### Exercise instructions:
Starting with the line containing "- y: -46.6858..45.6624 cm" and going on through the line containing "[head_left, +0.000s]", return the lines of the data below exactly, and only those.

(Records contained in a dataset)
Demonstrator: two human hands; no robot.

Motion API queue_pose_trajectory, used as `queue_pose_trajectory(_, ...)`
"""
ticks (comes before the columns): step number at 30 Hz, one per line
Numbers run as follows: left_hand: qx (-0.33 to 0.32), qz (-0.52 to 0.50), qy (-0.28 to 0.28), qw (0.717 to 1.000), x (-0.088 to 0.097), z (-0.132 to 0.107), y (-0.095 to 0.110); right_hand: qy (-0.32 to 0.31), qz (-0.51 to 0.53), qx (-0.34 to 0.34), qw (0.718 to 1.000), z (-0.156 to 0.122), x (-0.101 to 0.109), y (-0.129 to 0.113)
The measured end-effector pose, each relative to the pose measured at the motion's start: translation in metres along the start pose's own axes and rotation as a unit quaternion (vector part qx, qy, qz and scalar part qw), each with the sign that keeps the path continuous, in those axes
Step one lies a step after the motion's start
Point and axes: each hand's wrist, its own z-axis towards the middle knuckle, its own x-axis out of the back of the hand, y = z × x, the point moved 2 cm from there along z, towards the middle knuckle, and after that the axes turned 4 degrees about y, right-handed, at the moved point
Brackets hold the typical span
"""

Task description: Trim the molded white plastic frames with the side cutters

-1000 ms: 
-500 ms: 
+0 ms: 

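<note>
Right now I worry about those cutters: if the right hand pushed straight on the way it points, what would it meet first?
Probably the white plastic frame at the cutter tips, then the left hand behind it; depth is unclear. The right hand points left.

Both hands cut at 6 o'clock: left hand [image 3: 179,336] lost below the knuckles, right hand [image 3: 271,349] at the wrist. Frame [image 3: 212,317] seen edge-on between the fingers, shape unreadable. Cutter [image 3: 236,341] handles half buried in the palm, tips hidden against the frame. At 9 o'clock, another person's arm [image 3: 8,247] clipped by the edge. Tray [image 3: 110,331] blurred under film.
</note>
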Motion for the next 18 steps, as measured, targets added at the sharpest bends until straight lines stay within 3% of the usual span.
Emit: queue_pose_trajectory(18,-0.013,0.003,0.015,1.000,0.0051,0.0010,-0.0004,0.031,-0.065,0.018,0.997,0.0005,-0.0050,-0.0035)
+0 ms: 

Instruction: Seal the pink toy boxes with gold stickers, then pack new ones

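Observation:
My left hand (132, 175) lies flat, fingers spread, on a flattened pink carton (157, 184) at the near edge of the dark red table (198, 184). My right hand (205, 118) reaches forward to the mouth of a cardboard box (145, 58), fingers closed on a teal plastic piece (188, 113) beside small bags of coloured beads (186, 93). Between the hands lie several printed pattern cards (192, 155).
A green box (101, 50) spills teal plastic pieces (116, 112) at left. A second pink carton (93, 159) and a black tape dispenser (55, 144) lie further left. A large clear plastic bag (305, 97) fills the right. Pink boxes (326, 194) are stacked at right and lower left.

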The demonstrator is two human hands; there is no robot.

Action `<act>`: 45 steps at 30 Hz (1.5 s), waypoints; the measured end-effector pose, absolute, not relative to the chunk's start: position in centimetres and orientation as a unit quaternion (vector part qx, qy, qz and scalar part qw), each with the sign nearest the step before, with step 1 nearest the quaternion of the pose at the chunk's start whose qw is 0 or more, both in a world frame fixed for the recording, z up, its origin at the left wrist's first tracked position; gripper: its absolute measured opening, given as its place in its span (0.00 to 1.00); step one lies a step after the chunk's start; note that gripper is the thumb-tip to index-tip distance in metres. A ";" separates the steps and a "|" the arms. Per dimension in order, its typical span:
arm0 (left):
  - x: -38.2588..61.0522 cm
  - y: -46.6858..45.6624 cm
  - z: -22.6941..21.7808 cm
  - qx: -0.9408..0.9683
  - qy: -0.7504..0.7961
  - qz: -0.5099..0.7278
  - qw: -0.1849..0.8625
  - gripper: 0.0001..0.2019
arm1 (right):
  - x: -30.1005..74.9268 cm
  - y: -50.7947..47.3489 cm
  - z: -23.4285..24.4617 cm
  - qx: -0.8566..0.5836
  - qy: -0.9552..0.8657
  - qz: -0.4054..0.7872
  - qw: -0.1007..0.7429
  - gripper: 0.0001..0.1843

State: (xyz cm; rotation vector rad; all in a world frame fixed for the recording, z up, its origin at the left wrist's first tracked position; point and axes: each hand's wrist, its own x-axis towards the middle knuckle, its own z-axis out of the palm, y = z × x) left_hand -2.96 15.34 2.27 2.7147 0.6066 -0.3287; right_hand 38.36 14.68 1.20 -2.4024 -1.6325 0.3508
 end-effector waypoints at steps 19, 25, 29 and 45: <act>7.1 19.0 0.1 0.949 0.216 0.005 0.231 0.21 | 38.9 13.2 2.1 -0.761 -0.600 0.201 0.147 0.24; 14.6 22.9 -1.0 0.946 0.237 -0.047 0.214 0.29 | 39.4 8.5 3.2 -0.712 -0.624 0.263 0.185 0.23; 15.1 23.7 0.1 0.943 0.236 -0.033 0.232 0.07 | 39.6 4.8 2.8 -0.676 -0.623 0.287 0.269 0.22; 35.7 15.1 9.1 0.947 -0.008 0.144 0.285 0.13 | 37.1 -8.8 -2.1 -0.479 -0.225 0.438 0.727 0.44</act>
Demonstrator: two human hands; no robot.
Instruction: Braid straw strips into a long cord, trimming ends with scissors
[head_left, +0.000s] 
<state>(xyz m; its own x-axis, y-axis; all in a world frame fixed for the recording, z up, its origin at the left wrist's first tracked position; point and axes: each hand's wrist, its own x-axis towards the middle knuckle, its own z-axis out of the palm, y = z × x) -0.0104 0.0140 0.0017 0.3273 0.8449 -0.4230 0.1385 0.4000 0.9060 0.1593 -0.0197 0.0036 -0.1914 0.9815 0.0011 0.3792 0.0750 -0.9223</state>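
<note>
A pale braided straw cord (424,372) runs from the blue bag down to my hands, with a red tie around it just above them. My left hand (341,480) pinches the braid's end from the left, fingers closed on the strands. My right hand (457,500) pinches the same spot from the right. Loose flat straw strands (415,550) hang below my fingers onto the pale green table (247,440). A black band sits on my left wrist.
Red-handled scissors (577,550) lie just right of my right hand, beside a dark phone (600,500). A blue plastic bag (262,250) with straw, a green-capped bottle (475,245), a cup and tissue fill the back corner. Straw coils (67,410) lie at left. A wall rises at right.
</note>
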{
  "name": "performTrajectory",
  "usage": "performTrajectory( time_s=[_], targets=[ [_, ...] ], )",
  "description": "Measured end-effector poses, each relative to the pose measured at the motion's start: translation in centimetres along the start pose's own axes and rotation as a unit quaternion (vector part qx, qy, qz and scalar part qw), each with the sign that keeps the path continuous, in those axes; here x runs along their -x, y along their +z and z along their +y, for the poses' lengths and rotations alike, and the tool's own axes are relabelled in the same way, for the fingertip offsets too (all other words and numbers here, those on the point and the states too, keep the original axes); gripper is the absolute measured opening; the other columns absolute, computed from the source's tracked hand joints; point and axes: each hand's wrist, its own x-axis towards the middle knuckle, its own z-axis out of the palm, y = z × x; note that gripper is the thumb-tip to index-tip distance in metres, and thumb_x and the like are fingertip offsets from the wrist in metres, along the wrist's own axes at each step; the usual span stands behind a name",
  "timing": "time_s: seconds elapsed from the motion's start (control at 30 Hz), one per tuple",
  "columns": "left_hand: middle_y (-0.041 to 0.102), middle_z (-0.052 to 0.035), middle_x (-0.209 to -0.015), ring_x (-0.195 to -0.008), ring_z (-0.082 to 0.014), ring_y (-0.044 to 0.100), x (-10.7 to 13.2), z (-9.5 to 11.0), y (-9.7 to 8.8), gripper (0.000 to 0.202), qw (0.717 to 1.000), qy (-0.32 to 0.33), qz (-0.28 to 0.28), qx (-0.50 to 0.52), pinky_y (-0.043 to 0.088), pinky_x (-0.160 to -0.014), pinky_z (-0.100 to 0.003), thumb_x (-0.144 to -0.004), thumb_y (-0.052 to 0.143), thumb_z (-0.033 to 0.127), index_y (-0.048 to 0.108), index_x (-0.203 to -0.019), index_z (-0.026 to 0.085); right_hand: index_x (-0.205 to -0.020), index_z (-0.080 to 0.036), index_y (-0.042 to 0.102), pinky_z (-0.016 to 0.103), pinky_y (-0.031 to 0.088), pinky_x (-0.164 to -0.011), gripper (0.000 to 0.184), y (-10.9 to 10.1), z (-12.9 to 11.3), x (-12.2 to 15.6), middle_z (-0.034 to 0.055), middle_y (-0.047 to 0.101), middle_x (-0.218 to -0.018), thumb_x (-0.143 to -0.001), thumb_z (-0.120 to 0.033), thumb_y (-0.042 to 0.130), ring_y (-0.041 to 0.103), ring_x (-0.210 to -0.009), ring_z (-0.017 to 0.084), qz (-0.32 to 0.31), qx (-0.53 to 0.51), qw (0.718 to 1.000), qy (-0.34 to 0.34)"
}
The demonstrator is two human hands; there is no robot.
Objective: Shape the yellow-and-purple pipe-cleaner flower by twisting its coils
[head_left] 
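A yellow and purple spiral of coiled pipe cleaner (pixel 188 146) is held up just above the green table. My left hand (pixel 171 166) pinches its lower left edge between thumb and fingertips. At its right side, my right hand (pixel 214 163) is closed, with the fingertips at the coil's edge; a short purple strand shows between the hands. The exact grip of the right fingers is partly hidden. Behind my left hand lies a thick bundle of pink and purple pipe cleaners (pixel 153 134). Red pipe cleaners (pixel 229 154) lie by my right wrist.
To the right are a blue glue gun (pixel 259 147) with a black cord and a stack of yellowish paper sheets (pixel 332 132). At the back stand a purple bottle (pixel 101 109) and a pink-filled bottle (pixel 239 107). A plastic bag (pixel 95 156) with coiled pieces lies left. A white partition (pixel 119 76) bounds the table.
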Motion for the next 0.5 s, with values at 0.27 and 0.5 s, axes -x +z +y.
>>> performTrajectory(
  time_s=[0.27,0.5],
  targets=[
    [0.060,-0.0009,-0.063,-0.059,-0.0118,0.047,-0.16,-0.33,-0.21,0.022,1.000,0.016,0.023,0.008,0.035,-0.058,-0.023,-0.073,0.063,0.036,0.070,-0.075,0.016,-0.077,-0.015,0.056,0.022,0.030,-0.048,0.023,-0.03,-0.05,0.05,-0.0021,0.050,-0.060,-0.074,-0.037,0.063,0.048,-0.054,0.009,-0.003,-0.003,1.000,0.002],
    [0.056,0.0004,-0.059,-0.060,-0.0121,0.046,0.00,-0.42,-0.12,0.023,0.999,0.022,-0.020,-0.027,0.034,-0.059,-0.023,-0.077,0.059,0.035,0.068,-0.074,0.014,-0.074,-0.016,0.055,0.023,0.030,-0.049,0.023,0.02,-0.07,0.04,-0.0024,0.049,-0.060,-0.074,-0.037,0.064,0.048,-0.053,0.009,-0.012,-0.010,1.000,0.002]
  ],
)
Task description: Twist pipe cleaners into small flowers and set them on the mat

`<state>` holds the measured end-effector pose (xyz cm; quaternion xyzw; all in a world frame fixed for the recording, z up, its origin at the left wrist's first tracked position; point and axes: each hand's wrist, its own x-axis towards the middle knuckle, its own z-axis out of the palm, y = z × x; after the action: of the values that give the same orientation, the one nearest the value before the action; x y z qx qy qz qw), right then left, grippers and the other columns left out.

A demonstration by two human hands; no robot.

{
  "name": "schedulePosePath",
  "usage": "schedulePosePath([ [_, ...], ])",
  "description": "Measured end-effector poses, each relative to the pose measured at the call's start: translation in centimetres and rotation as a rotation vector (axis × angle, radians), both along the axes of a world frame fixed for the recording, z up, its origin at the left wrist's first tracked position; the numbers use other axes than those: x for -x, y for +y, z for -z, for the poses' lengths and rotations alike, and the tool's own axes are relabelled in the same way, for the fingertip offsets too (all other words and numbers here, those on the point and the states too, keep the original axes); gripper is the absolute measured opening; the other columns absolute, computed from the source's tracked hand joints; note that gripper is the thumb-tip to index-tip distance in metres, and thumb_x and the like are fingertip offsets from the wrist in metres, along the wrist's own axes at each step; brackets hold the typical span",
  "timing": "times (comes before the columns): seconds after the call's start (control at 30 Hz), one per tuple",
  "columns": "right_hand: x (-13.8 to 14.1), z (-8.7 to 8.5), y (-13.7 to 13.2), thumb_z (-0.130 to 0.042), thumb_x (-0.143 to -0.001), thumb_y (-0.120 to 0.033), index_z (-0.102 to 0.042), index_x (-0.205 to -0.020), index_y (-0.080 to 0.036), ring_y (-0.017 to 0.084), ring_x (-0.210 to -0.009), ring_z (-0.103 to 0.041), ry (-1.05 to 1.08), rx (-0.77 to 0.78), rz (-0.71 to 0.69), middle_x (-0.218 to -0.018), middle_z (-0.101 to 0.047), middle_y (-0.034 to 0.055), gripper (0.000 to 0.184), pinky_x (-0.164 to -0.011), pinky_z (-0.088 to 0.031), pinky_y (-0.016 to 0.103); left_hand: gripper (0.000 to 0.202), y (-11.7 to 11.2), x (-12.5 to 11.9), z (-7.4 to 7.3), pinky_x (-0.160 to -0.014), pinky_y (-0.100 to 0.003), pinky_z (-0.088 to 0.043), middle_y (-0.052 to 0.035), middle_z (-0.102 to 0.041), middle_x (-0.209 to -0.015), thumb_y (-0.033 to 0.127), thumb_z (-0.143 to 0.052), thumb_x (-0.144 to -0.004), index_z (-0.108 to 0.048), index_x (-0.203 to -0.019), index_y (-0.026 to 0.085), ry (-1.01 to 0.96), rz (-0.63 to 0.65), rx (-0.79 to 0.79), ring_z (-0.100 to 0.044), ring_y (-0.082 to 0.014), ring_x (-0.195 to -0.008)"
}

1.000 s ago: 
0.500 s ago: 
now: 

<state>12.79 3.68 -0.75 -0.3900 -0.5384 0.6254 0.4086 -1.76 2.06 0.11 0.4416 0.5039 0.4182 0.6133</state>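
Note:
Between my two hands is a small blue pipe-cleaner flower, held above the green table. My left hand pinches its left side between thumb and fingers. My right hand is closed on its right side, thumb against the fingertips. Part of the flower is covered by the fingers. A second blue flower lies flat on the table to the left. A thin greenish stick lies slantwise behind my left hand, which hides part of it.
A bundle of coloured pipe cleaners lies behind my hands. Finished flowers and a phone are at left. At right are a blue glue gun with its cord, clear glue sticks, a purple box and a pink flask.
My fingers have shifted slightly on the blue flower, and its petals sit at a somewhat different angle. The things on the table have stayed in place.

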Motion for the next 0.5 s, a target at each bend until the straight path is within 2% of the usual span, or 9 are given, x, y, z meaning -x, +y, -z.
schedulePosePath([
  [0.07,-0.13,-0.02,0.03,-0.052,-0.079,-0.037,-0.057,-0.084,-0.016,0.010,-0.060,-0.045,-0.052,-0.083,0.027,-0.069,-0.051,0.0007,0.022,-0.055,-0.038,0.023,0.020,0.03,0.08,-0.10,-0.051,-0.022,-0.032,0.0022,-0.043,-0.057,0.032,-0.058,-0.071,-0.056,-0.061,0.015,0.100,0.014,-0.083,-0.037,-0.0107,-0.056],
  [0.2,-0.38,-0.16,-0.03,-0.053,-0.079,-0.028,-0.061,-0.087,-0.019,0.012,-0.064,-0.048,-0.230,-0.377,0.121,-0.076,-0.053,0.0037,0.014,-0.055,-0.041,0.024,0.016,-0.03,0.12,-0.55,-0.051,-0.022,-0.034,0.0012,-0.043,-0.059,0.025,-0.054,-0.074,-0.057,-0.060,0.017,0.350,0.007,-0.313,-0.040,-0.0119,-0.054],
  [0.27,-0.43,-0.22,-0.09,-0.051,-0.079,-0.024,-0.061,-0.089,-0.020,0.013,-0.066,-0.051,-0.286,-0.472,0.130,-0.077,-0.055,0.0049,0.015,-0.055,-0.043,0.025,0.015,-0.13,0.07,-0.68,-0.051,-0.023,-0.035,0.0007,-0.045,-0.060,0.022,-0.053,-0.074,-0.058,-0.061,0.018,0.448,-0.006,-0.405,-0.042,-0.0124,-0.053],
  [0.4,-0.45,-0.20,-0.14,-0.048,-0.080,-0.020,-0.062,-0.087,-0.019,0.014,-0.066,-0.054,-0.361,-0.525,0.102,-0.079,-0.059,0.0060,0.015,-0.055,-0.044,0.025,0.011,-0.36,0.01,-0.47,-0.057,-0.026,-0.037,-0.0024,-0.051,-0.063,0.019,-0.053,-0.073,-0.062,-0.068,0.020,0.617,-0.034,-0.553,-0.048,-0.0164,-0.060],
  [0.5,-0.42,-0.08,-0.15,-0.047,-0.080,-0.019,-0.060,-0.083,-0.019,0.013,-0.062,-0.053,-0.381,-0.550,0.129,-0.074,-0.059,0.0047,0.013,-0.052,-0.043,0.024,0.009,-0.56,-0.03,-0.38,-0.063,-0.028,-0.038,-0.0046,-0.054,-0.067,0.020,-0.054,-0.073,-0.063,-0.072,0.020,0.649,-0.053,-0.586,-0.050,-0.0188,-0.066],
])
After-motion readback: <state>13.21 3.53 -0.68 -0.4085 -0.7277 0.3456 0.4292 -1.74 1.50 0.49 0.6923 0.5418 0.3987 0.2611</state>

### Response for this exercise:
  - y: -46.6858..45.6624 cm
  - z: -22.6941..21.7808 cm
  - qx: -0.9408..0.9683
  - qy: -0.7504..0.7961
  - qz: -0.5099..0.7278
  - qw: -0.1849..0.8625
  - gripper: 0.0001..0.2019
arm1 (right):
  - x: -30.1005..74.9268 cm
  - y: -50.7947..47.3489 cm
  - z: -23.4285..24.4617 cm
  - qx: -0.8566..0.5836
  - qy: -0.9552..0.8657
  - qz: -0.4054..0.7872
  - qw: -0.1007..0.7429
  - gripper: 0.0001..0.1843

State: (xyz cm; rotation vector rad; all in a world frame fixed for the recording, z up, its origin at the left wrist's first tracked position; point and axes: each hand's wrist, its own x-axis towards the middle knuckle, its own z-axis out of the palm, y = z × x) left_hand -2.96 15.34 2.27 2.7147 0.6066 -0.3287; right_hand 38.36 14.68 1.20 -2.4024 -1.6325 0.3508
 end-effector waypoints at steps 19, 25, 29 and 45: <act>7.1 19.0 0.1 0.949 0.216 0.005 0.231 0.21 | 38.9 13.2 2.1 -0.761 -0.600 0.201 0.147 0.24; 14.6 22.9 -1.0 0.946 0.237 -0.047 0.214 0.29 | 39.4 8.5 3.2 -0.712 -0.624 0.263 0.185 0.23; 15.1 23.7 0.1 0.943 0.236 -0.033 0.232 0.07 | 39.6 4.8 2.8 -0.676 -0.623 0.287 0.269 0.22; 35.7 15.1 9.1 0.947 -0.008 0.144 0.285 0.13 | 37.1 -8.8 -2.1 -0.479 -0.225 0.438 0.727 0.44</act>
Demonstrator: two human hands; no robot.
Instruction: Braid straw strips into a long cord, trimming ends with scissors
[head_left, +0.000s] 

Nothing else belongs to the answer.